In a survey conducted by CITI, investors preferred KCB counter due to its undemanding valuation (0.9x 2019e PB vs a 22% 2019e ROE), and its ability to navigate any economic downturn because of its larger corporate and payroll retail customer base.
“Furthermore since we expect movement on the Banking Act (rate caps) in the second half of 2019, we find the banks valuation offers an upside from today’s levels under both the scenario of caps remaining unchanged (+30%) and being amended (+55%),” said CITI in its Frontiers Markets in 2019 research.
CITI has projected a buy rating with a take-profit order of Ksh52, or 1.3x 2019e Book and 6.1x 2019e earnings.
Despite EABL’s dismal financial performance in recent years, the stock’s slide in 2018 has exaggerated the deterioration in fundamentals.
“Today, EABL shares are at a FY19e PE of 14.2x and FY19e EV/EBITDA of 6.4x, cheaper than they have been in years. With new capacity coming online amid a stable demand backdrop, we think now is a good entry point,” said the report.
A key frontier markets stocks preference with upside was Safaricom, while with the downside were Equity Bank, Kenyan Banks and Safaricom.
The Kenyan equity market slumped lower last year, despite a strong 2017, as Safaricom came under pressure along with other benchmark heavyweights, amid low trading volumes.
One of our preferred bellwethers of frontier flows is the performance of a basket of “go to” frontier markets stocks that have historically been popular with frontier funds. These stocks have consistently outperformed the FM index for years, but suddenly ran out of steam in 2018 and started underperforming, partly blamed on outflows.
“ We see 2019 as a reasonably good backdrop and are Buyers of both KCB and EABL,” says the research.
CITI surveyed a group of top frontier investors on their outlook for the year. The 30+ respondents collectively manage nearly $20b in dedicated frontier markets funds – 60 per cent of which are global frontier funds, with the remainder representing regional strategies.
Most of the investors surveyed are bullish and expect market gains, on the heels of a tough 2018. 57 per cent experienced outflows over the past year, while about a third saw inflows and a smaller number (11%) reported neutral flows.
Still, 61 per cent are optimistic, expecting inflows, compared with just 7 per cent expecting outflows (slightly higher than last year, when not a single respondent expected outflows) and 32 per cent calling for neither.

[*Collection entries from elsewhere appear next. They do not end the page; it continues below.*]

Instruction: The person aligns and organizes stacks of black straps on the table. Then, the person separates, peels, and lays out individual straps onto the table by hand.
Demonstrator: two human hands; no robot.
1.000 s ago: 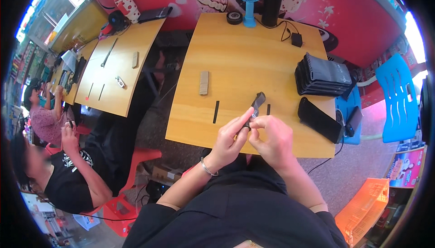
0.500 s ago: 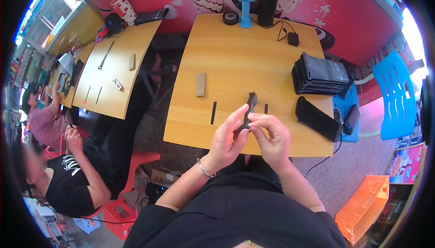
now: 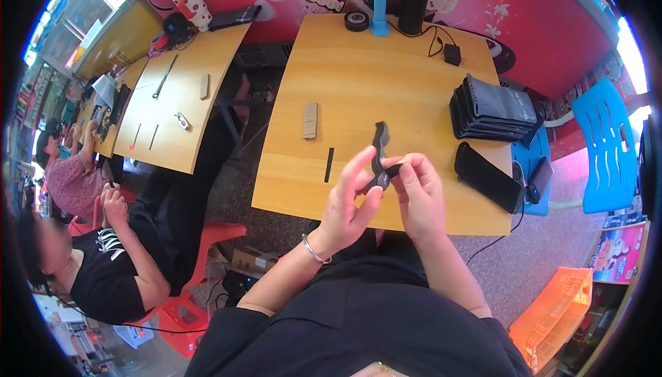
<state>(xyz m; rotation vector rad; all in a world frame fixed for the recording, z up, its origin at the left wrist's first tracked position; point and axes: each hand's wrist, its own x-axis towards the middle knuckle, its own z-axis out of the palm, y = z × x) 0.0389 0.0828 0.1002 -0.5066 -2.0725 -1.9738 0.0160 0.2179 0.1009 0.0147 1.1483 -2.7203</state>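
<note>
From my remote view, a narrow, charcoal-black, fabric-like strip point(image 3: 380, 144) is held up above the near part of the table, its far end wavy. I judge it light, soft and bendy, unlikely to break, and best pinched close to the part being worked, since a loose end would flop. The left hand point(image 3: 349, 203) grips its lower part between thumb and fingers; the right hand point(image 3: 422, 201) pinches a dark end sticking out sideways. Around them on the pale yellow wooden table point(image 3: 345, 67) are a grey-brown rectangular block point(image 3: 310, 120) and a stack of dark grey flat pouches point(image 3: 498, 105).
</note>
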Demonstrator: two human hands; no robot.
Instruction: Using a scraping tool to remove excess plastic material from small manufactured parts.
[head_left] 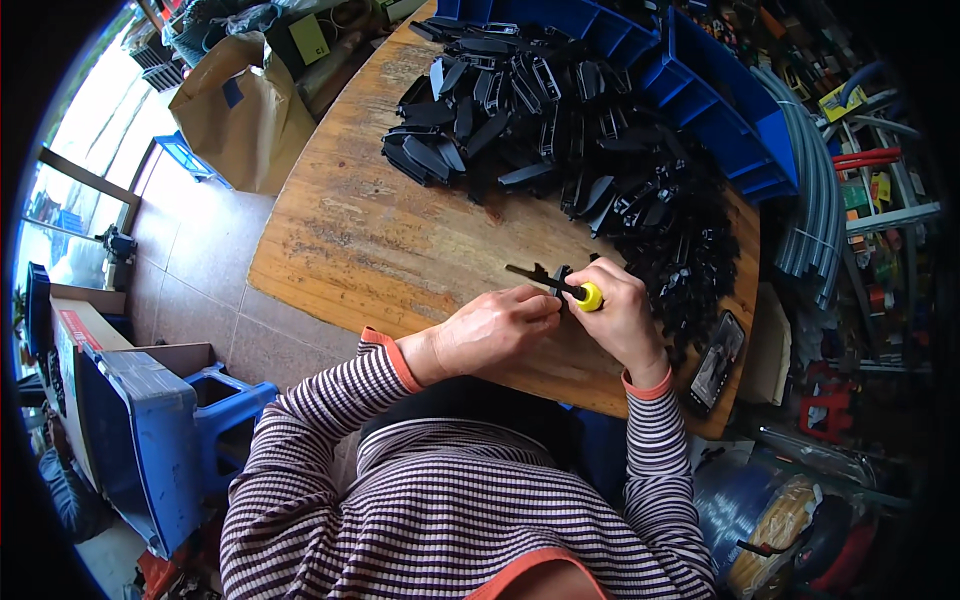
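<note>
Both my hands meet over the near part of the wooden table [370, 215]. My right hand [622, 312] is closed around a hand tool with a yellow and black handle [591, 297]; its working end is hidden. My left hand [500, 325] has its fingers pinched together on a narrow black plastic part [535, 276], which sticks out between the hands toward the left. How much of the part lies inside the fingers cannot be seen. Just beyond the hands spreads a large heap of black plastic parts [530, 90], running along the far and right sides of the table.
Blue plastic bins [715, 100] stand at the table's far right edge. A phone [717, 362] lies near the right edge, beside my right wrist. To the left are a brown paper bag [245, 115], a blue crate [140, 440] and a blue stool [225, 410]. Coiled grey hoses [808, 200] hang at right.
</note>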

Respondents were asked what is the “right” size of a frontier fund, given liquidity constraints. The most replies (63 per cent) went for the $500m-$1b range as the maximum healthy size for an FM fund, while for an FEM fund the majority split between “$1b-2b” (30 per cent) and “>$2b” (39 per cent). This is in contrast with 2018 when more respondents expressed comfort with a larger target fund size, despite lower trading volumes.
Surveyed investors were also bullish on relative performance, with 83 per cent expecting FM to outperform Developed Markets, although the view on performance relative to emerging markets was more equivocal, with the highest number (41 per cent) calling for in-line performance, a slightly lower smaller number (39 per cent) calling for outperformance and 21 per cent expecting FM to underperform EM.